Rep. Bobby DuBose, left, and Elijah Manley, right, are competing in an Aug. 18, 2020, primary for state House district 94, which includes parts of Fort Lauderdale, Wilton Manors and Plantation.
Compilation: Florida House, provided
Rep. Bobby DuBose, left, and Elijah Manley, right, are competing in an Aug. 18, 2020, primary for state House district 94, which includes parts of Fort Lauderdale, Wilton Manors and Plantation.

The race is one of several House Democratic primaries that political observers say reflect a national trend of young progressives challenging incumbent Democrats. The incumbent's challenger started his political career in high school.

Elijah Manley’s first race was for president of the United States.

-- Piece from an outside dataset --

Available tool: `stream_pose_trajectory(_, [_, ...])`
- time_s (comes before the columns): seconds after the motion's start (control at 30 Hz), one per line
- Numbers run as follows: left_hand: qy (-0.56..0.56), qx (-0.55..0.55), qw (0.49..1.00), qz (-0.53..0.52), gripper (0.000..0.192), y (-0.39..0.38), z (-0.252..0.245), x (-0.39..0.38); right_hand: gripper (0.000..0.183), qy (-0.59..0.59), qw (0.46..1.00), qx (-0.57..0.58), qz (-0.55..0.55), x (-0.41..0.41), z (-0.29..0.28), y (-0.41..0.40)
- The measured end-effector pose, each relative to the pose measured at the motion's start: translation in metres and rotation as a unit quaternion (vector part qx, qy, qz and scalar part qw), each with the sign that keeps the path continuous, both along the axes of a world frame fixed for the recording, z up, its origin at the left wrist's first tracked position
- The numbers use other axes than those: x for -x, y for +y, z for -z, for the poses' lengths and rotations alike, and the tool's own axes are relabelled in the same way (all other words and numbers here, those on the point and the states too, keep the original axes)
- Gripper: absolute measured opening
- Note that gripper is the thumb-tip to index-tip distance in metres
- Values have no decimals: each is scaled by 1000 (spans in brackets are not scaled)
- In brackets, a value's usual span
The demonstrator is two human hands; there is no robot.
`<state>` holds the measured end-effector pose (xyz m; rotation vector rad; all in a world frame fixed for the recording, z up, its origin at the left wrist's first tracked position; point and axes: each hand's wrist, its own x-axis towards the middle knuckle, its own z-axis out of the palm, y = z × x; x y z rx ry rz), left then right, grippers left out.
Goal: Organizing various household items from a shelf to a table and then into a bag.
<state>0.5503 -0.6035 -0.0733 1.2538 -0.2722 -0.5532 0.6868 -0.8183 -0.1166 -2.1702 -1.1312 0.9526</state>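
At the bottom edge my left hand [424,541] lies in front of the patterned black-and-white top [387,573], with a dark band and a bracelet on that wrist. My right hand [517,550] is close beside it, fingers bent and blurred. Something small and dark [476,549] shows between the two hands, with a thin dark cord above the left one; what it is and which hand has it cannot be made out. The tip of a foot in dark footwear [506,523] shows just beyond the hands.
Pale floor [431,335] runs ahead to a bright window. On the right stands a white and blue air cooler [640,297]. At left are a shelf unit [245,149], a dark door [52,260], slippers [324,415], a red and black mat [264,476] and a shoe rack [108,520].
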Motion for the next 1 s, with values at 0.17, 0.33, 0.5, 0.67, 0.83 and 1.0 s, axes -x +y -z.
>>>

At 16, he filed to run for the nation’s top job, vying unsuccessfully for the Green Party nomination. At the party’s August 2016 convention in Houston, the then-Fort Lauderdale High School student listed the issues he cared about, the issues he hoped to bring attention to while knowing he was too young to legally hold the position he was trying to win.

“We need someone to fight against the horrors of climate change, being from Florida,” Manley said to a cheering crowd. “We need someone to fight for clean air and energy in our country. We need someone to fight transphobia in our country. We need someone to fight for Black and Brown lives in our country. We need someone to defeat white supremacy in our country.”

Since then, the races kept coming.

In 2018, he lost a bid for an at-large seat on the Broward County School Board. The contest drew national attention, as it was just months after the shooting at Marjory Stoneman Douglas High School, and incumbent Donna Korn was facing a fierce challenger in Ryan Petty, whose daughter Alaina was killed in the massacre.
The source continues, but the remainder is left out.